Dari pengertian di atas, jelas bahwa pendidikan kristen merupakan bagian yang sangat penting dalam gereja. Hal ini secara teologis didasarkan pada firman Tuhan bahwa pendidikan kristen mendapatkan penekanan khusus dalam dalam Perjanjian Lama Perjanjian baru. Dalam Perjanjian Lama Tuhan memberi perintah kepada Harun untuk mengajarkan segala[8] ketetapan yang telah difirmankan Tuhan kepada mereka melalui perantara-an nabi Musa (Imamat 11:10). Kemudian tugas ini di mandatkan lagi kepada imam yang melayani (Ulangan 6:24). Selanjutnya dalam Perjanjian Baru, Tuhan Yesus sendiri memberikan penekanan penting terhadap pendidikan dengan bersabda: “Karena itu pergilah,….jadikanlah….baptis-lah….dan ajarlah mereka….(Matius 28:19-20). Tuhan Yesus memberikan sebuah jaminan pasti dan memberikan tugas kepada murid-murid-Nya yang dikemudian hari akan menjadi pemimpin.

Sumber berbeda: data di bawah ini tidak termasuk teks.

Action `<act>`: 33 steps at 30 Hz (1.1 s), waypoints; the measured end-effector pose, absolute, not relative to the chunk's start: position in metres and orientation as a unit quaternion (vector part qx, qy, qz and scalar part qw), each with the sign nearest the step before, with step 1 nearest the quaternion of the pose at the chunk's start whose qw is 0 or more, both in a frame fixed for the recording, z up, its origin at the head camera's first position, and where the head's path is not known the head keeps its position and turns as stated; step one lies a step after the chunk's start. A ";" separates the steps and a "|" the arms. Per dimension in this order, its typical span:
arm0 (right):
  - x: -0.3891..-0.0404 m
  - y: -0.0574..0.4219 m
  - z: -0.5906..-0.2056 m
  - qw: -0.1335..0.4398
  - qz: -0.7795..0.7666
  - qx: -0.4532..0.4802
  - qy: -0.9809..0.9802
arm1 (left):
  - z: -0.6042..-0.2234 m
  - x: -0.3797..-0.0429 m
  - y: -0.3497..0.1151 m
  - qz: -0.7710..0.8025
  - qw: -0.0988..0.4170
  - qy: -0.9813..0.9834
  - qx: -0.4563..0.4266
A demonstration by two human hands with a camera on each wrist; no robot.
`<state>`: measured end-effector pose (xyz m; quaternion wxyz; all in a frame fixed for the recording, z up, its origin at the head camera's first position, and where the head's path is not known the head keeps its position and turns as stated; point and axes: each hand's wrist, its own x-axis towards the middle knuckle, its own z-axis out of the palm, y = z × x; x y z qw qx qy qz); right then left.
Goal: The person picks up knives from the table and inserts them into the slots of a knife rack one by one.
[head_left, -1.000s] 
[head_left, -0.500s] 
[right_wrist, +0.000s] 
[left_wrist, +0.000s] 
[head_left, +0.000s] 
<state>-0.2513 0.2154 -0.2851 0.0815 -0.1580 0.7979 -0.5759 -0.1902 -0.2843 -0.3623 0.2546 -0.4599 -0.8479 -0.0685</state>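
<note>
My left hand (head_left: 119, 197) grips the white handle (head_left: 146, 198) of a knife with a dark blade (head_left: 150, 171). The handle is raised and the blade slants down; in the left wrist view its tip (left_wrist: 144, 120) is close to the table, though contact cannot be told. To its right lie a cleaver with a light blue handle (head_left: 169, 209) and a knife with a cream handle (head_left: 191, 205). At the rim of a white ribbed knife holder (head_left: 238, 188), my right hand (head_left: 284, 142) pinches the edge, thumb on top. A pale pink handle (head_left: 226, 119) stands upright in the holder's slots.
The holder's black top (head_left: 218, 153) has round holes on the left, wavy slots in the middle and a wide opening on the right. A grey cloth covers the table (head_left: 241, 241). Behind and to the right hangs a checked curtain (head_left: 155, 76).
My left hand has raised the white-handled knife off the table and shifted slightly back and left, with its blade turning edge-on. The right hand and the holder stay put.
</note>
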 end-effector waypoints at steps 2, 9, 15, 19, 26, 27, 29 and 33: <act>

Dasar pemikiran di atas maka pendidikan kristen merupakan pelayanan yang sangat penting dan harus berpusat pada Kristus, diterapkan melalui pelayanan pastoral kristen, dalam konteks gereja saat ini (Kenneth O. Gangel, 2001:40). Semua jenis pelayanan dalam gereja penting untuk dilakukan tetapi jika tanpa pendidikan kristen maka gereja tidak mengalami pertumbuhan yang sehat. Pada dasarnya Tuhan menghendaki untuk agar jemaat mengalami pertumbuhan dengan sehat. Kesehatan dalam pertumbuhan sangat bergantung juga pada penerapan pendidikan kristen. Pendidikan kristen dalam pembahasan ini kepada perintah Tuhan Yesus dalam Matius 28:20 denga kata kunci “ajarlah”. Itu berarti bahwa gereja harus menjadi tempat untuk mengajar, dalam arti gereja menjadi agen pendidikan bagi jemaat dan setiap orang percaya. Gereja sebagai agen pendidikan kristen adalah gereja menjadi pelaku pendidikan yang mampu mendidik, mengajar, mengarahkan, membimbing serta mendoakan jemaat sehingga membawa jemaat kepada kedewasaan rohani. Dan konsep ini bagi seorang pemimpin kristen dalam hal ini adalah seorang gembala harus memiliki pemahaman bahwa gereja harus menjadi pelaku (agen) pendidikan dan pendidikan dalam gereja harus berbasis Alkitab dan memiliki otoritas sebagai pedoman bagi iman dan perbuatan manusia.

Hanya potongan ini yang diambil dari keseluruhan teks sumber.